Library in Aleppo, Syria

The National Library of Aleppo (دار الكتب الوطنية) is a Syrian national library in the northern city of Aleppo. It was opened in 1924, at the Islamic awqaf department in Khan al-Jumrok at the time of the French Mandate.

==History==
In 1924, a decision to open a national library in Aleppo was passed by the central government in Damascus to become a branch of the Arab Scientific Academy. Sheikh Kamel al-Ghazzi became the first director of the library.

In 1937, the construction of the new library building was set in the Bab al-Faraj square, adjacent to the famous clock tower.
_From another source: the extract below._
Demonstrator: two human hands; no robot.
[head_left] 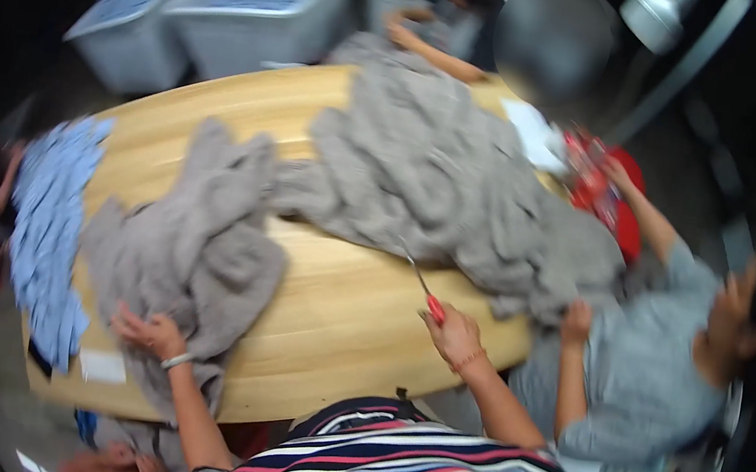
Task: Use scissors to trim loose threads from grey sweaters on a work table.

The construction was completed in 1939. The inauguration of the new library building was delayed due to the circumstances during World War II. Finally, on 4 December 1945, the new building was opened by the efforts of the Aleppo governor prince Mustafa al-Shihabi, with a collection of 6,000 books.

The library remained under the administration of the Aleppo municipality until 1954 when the building was redeveloped and became under the direct administration of the Syrian Ministry of Culture.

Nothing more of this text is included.